Le tableau suivant répertorie les propriétés du courtier requises pour configurer la prise en charge de JAAS.

Tableau 1–2 Propriétés du courtier pour la prise en charge de JAAS

Propriété 

Description 

imq.authentication.type

Définie sur basic pour indiquer un codage de mot de passe Base64. Il s'agit de l'unique valeur autorisée pour une authentification JAAS.

imq.authentication.basic.user_repository

Définie sur jaas pour spécifier une authentification JAAS.

imq.accesscontrol.type

Définie sur file.

imq.user_repository.jaas.name

Définie sur le nom de l'entrée souhaitée (dans le fichier de configuration JAAS), faisant référence aux modules de connexion choisis comme mécanisme d'authentification. Il s'agit du nom spécifié à l'étape 3.
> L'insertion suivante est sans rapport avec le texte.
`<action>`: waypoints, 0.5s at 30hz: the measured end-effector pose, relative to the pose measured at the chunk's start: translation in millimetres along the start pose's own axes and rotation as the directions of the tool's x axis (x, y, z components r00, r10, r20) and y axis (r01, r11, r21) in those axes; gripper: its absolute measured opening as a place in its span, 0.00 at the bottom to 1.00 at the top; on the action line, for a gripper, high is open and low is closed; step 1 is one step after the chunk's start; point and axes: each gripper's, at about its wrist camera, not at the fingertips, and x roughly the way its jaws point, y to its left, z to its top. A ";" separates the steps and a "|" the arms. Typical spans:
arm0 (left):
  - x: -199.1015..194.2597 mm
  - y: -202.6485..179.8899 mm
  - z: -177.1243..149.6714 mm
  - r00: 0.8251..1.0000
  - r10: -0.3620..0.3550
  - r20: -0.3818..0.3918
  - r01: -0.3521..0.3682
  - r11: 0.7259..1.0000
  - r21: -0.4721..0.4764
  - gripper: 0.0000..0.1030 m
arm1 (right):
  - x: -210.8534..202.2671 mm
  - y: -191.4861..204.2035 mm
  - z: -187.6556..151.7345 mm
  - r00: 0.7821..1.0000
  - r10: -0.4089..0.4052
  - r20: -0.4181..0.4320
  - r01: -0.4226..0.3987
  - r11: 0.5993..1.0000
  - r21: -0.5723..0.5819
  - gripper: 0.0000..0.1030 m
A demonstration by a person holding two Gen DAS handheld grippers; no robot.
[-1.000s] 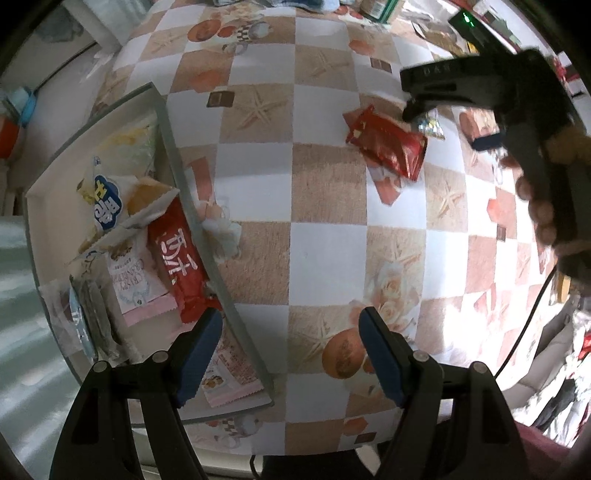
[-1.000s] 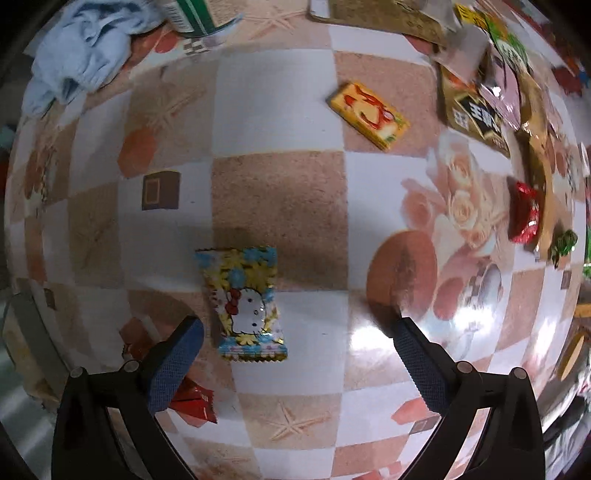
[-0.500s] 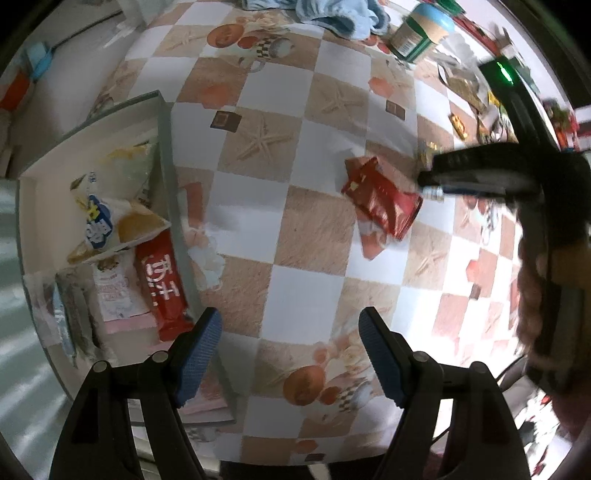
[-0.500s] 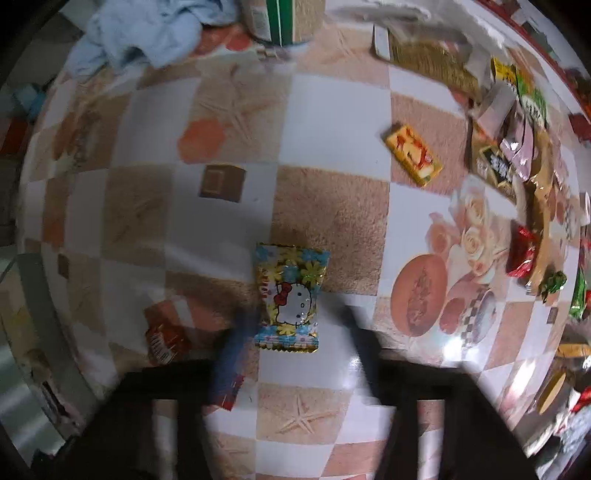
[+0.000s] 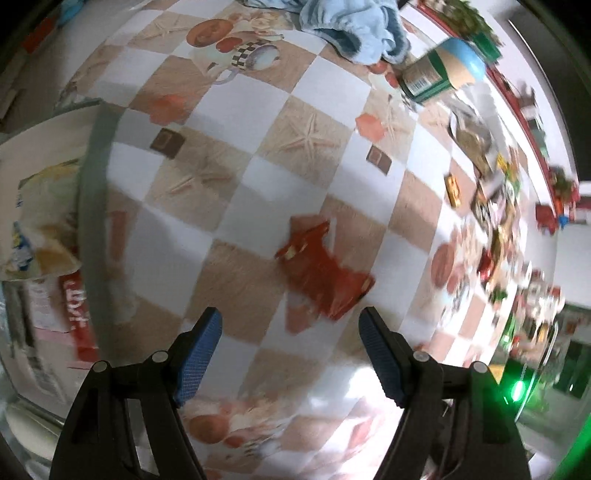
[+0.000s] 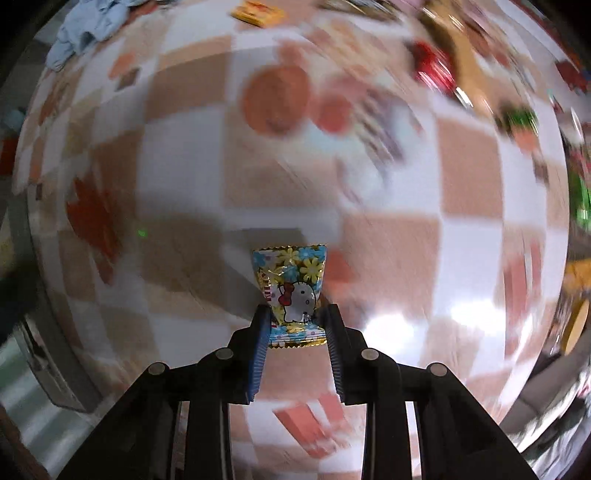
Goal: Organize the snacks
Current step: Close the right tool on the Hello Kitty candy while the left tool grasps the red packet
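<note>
My right gripper point(image 6: 295, 317) is shut on a small Hello Kitty snack packet point(image 6: 291, 288) with a flowered foil wrapper and holds it above the checkered tablecloth. My left gripper point(image 5: 290, 326) is open and empty, just short of a red snack packet point(image 5: 323, 271) lying on the cloth; that packet also shows blurred in the right wrist view point(image 6: 94, 218). A grey-rimmed tray point(image 5: 92, 177) at the left holds several snack packets, among them a red one point(image 5: 79, 317).
A blue cloth point(image 5: 354, 35) and a green can with a blue lid point(image 5: 441, 72) stand at the back. Several loose snacks point(image 5: 495, 206) lie along the right. A yellow packet point(image 6: 258, 13) lies far from the right gripper.
My right gripper has closed on the Hello Kitty packet and lifted it, swinging the view. My left gripper has moved toward the red packet and stays open.
</note>
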 end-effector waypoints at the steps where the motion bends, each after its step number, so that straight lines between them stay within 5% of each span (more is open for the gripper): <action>1: 2.6 -1.8 2.4 1.000 0.000 -0.002 0.000 1.000 -0.016 0.77 | 0.8 -2.7 -4.3 1.000 0.004 0.002 -0.004 1.000 0.009 0.31; 9: 34.6 -14.0 21.2 0.998 0.050 -0.047 -0.055 0.993 -0.109 0.77 | 13.0 -14.7 -12.1 1.000 0.008 0.012 -0.008 1.000 0.005 0.31; 13: 47.1 -20.1 22.1 0.993 0.079 -0.083 -0.087 0.992 -0.089 0.77 | 15.2 -26.8 -8.3 1.000 0.017 0.017 -0.017 1.000 -0.002 0.31; 15: 49.4 -30.3 21.5 0.993 0.090 -0.077 -0.093 0.995 -0.035 0.70 | 6.6 -25.6 -16.4 1.000 0.015 0.019 -0.015 1.000 -0.009 0.31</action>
imq.user_repository.jaas.userPrincipalClass

Cette propriété, utilisée par le contrôle d'accès Message Queue, spécifie la classe d'implémentation java.security.Principal dans le ou les modules utilisés par le courtier pour extraire le nom principal destiné à représenter l'entité utilisateur dans le fichier de contrôle d'accès Message Queue. Si celle-ci n'est pas spécifiée, le nom d'utilisateur transmis par le client Message Queue à la demande de connexion est utilisé.

imq.user_repository.jaas.groupPrincipalClass

Cette propriété, utilisée par le contrôle d'accès Message Queue, spécifie la classe d'implémentation java.security.Principal dans le ou les modules de connexion utilisés par le courtier pour extraire le nom principal destiné à représenter l'entité groupe dans le fichier de contrôle d'accès Message Queue. Si celle-ci n'est pas spécifiée, les règles de groupe sont ignorées dans le fichier de contrôle d'accès Message Queue, le cas échéant.